There are two issues: Learning Strategies and Getting Organised.
1. Learning Strategies
There is no time or space here to go into detail, but let’s cover some basic ideas, based on your learning style.
Visual Strategies – make a learning map
In simple terms this means creating a map of what you are reading or researching by linking ideas with lines, pictures, colours, symbols, key-words. This also means, by the by, that you will need a big pad and a box of pens (borrow your child’s coloured pencils: why should they have all the fun?). Yup, paper and pencil: the greatest aid to online learning ever invented – whoever came up with the pencil must have known that in the future we would all be learning online and would need a simple tool to work with.
Auditory Strategies
- Read it dramatically – be a one person Theatre Group and read it out loud - emphasise the important sections. Choose your favourite accent;
- Summarize out loud. Close your eyes and describe what you’ve just learned out loud. Explain it to your cat.
Kinesthetic and Read/Write Strategies
You could:
- Walk about while reading or listening
- Make notes on post-its
- Write it down
- Learn in groups – that’s what the forums are for
- Print it out and scribble on the printout (it’s okay, you don’t have to read everything off the screen)

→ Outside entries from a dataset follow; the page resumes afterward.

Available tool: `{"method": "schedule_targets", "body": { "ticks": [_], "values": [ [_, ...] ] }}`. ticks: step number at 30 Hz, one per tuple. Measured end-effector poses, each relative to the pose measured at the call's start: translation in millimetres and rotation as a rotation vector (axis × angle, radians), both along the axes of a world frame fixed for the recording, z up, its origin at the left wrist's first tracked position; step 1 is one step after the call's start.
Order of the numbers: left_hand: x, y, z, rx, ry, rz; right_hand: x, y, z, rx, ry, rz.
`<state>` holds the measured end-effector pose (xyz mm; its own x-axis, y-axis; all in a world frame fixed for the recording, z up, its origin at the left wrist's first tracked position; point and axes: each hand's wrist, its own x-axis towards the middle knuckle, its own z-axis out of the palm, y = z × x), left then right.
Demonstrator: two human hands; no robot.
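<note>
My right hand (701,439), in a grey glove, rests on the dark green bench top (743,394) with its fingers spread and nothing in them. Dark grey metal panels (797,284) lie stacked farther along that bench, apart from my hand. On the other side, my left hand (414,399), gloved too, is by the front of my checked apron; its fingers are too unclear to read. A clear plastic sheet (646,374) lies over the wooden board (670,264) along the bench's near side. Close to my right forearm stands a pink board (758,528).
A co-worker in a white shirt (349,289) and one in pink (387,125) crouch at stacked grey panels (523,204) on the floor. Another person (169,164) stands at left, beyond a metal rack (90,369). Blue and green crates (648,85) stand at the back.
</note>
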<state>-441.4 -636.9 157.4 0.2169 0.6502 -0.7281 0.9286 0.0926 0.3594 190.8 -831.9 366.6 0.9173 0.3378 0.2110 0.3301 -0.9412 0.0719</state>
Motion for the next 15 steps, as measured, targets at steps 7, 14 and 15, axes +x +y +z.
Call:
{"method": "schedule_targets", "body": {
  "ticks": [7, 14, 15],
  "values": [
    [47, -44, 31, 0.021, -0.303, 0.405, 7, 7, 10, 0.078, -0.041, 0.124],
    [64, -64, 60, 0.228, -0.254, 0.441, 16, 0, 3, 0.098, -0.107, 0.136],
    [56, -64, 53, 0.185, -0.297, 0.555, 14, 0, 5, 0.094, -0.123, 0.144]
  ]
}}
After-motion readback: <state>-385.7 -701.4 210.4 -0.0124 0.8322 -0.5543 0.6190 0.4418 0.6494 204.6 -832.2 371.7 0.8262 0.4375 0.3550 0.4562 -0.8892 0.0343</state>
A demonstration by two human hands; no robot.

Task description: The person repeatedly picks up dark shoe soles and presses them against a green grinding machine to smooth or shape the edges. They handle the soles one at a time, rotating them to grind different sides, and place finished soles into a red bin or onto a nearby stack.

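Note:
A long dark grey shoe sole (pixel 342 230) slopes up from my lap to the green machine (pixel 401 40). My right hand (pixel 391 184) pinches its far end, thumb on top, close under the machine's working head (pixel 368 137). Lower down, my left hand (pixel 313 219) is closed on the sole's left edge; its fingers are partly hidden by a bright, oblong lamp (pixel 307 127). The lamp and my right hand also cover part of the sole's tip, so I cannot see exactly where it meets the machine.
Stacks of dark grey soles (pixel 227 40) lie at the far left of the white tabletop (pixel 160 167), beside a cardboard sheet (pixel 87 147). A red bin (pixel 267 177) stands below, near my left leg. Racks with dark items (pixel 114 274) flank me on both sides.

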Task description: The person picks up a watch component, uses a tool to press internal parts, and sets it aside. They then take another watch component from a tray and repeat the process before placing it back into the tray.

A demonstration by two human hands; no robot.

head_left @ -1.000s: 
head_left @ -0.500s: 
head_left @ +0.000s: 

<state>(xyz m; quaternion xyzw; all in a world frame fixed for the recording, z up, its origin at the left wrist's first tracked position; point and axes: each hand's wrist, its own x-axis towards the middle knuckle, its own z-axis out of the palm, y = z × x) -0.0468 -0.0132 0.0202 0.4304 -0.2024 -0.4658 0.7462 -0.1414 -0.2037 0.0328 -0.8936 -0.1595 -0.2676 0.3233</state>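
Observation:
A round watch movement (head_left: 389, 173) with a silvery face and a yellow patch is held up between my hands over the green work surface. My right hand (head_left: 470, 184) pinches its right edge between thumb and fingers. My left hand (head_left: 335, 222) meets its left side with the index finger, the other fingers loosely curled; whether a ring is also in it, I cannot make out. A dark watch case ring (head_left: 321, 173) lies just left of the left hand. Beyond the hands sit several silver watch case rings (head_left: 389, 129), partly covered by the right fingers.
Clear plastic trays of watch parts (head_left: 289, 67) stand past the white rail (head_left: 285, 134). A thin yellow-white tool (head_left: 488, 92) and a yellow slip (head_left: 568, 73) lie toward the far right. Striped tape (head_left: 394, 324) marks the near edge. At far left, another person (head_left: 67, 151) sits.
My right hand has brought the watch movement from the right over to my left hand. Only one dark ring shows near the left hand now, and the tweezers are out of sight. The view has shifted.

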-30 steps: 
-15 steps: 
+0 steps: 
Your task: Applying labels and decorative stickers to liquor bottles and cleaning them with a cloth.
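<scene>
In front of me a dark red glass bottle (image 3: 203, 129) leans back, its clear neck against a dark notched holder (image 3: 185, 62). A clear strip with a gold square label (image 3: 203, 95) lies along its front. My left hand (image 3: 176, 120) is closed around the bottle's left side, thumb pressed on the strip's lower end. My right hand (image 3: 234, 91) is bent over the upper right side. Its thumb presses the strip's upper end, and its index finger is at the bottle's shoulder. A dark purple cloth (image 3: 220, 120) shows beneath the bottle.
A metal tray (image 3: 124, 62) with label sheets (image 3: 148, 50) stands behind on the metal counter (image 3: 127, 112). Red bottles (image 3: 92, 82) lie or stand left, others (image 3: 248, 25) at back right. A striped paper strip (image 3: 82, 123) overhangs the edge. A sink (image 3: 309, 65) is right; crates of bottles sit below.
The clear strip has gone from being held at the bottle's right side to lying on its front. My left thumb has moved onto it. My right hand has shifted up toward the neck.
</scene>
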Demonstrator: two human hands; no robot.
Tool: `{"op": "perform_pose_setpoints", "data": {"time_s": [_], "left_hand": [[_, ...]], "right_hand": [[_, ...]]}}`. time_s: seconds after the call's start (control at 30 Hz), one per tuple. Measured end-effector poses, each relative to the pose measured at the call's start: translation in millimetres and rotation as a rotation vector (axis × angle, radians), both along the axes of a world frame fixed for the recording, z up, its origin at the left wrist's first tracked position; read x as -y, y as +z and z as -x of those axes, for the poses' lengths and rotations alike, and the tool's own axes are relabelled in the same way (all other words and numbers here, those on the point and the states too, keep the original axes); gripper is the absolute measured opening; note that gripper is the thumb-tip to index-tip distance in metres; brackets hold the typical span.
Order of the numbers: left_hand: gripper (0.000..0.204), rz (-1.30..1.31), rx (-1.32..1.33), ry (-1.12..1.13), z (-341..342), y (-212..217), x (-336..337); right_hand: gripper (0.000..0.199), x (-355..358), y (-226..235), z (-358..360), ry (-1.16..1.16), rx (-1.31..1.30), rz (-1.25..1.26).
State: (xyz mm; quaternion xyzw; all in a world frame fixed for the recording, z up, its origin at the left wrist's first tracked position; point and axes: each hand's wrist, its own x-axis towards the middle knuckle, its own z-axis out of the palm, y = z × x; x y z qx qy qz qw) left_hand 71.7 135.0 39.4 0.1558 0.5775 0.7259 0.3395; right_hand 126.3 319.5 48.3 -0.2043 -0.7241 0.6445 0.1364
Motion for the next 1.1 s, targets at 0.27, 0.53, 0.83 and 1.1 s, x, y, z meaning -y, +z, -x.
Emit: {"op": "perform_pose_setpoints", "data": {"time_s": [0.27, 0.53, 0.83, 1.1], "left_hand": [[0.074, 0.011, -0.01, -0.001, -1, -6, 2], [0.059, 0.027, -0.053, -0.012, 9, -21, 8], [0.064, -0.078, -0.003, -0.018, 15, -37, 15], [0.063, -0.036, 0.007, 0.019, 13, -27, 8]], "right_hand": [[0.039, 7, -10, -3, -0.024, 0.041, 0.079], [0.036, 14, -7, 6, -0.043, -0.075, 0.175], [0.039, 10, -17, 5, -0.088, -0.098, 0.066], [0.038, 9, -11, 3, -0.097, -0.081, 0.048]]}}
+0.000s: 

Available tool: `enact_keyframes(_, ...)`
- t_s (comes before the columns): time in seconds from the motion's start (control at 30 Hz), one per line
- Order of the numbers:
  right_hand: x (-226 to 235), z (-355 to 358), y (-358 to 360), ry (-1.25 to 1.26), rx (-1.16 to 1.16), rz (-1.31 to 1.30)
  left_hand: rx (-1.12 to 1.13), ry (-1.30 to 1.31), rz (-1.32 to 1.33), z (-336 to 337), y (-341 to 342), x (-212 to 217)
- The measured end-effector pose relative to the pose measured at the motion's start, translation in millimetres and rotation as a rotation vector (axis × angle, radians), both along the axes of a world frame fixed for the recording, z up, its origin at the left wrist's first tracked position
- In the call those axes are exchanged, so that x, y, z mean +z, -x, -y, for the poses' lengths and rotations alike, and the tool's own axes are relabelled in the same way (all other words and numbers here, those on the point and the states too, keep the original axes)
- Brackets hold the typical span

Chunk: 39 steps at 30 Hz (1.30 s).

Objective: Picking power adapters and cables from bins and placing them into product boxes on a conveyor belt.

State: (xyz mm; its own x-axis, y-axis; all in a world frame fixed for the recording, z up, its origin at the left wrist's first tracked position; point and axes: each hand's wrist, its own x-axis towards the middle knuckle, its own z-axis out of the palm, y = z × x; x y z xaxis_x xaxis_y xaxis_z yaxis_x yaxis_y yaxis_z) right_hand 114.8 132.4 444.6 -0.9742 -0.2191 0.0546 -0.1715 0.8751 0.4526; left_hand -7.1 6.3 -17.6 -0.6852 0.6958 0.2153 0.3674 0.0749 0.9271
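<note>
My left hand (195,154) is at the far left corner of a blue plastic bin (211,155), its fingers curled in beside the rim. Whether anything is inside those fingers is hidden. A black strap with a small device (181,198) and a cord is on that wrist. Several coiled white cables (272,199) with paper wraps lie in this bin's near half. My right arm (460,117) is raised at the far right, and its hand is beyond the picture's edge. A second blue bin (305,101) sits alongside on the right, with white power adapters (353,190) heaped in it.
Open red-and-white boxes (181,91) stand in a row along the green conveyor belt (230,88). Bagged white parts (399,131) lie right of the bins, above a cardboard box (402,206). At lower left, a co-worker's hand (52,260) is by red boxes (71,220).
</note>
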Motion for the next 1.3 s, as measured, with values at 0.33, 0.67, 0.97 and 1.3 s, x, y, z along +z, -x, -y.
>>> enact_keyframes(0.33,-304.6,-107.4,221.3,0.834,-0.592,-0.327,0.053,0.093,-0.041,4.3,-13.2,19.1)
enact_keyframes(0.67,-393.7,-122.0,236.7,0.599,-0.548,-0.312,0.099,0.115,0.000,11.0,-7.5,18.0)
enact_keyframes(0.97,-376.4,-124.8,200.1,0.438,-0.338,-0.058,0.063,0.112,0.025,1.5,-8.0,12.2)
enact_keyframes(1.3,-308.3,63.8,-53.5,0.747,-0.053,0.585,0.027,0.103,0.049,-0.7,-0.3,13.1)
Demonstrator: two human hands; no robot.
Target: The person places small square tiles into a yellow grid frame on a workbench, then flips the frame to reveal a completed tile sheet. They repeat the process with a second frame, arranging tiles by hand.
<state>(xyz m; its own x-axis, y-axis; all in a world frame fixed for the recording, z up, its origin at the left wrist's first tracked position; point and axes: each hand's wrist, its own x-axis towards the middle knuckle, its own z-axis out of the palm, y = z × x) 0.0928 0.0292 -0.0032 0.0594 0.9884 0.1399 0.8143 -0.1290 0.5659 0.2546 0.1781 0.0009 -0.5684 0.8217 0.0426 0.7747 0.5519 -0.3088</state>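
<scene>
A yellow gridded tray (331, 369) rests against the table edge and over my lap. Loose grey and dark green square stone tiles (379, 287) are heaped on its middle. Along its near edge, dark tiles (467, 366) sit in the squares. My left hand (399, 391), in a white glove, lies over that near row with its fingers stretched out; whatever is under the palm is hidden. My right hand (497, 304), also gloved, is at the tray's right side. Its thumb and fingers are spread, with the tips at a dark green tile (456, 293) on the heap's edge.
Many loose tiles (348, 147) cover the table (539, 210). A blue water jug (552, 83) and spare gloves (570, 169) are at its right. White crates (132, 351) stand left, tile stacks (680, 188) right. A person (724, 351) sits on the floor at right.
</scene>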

- Take a photo – a digital camera can be an invaluable learning aid
Do whatever it takes to take it from one place to another: the process will reinforce the learning.
2. Getting Organised
Your biggest problem will be procrastination – putting it off. You will be in danger of finding displacement activities to take you away. Precisely because you can do it at any time, you will put it off for another time. On the Internet however, time flows differently. It flashes by rather more quickly than in the real world. It might be Tuesday to you, but online it is suddenly Thursday. I can offer no explanation.
But you can employ some common sense tactics to ensure that you make learning time for yourself.
Book yourself - Put it on the wall calendar: Monday evening – online class. You make a commitment when you enrol on an online course that is just as strong as for a real evening class. Your ‘classroom’ may be in the cupboard under the stairs, but you still have to make that journey.
Ignore the phone - And that means making a call, not just answering the blessed thing. When did it become an unbreakable law that, when the phone rings, we stop whatever we are doing and pick it up? Ignore it. The answering machine can sort it out for you.
Make yourself comfortable - Make a mug of coffee, check the light, give yourself space around your desk (for the notepad, remember), set your chair at the right height, kick off your shoes. You have my permission to play a little light music to mask the sounds outside if you like.
Explain to your family - That you are busy, you are not to be disturbed for a couple of hours. They’ll enjoy this: if they see you wandering around tidying up or plaiting the dog’s hair they can shoo you back to your learning place.
Involve yourself - Join in the discussions online. If you have a good set of classmates you will soon feel part of the group, and you don’t want to let them down do you?
Don’t get too involved - Conversely, don’t get lost in cyberspace. Take a break away from the computer screen for at least 10 minutes in every hour. Activities at the New Curiosity Shop will take you away from the screen, but there are times when you will have to look at the computer: just don't succumb to the zombie stare.
Your own strategies - You will, no doubt, have your own ideas and strategies. Why not add your own suggestions in the 'student corner' and share them with your fellow students?